Outline of the postprocessing procedure. Ecc = circumferential strain, LV = left ventricle, RV = right ventricle.

Figure 4.

Figure 4

Three sets of left and right ventricular contours of the last (20th), 15th, and 13th cine frames are shown on the last cine frame of the midleft ventricle short-axis view. The contours of the intermediate frames have been omitted for clarity. The outermost contours are of the last frame and have been drawn manually. These are automatically updated for the other cine frames on the basis of the displacement vectors. Arrows indicate the sequence of contour generation. They point from contour positions in a later cine frametothoseinanearlierframeinthe reversetrackingprocess(Appendix E1,http://radiology.rsnajnls.org/cgi/content/full/246/1/229/DC1).

Because the right ventricular wall is frequently thinner than 2 pixels, only Ecc could be calculated for the right ventricle. This value was derived from the lengthening of the right ventricular contour.

Postprocessing was performed with a laptop computer and lasted 8 minutes for a complete data set. The software was compatible with the Windows operating system and can be downloaded at ftp://zeus.nhlbi.nih.gov.

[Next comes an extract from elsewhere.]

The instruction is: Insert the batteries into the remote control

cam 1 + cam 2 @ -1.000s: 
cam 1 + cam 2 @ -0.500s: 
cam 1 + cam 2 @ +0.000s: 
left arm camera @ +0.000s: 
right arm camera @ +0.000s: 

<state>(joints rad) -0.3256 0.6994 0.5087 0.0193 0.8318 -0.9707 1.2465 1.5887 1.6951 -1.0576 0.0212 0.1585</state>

Comparison of Adaptive and Conventional Phase-unwrapping Techniques

Description

The types of phase-unwrapping techniques suitable for MR imaging are termed region-growing techniques (35). These techniques begin from a seed point and surrounding initial region on the phase map. This region is incrementally expanded in space, time, or both, while the presence of phase fringes at its border is checked. When a fringe is encountered, the appropriate multiples of 2π are added to or subtracted from the border pixels to remove the fringe.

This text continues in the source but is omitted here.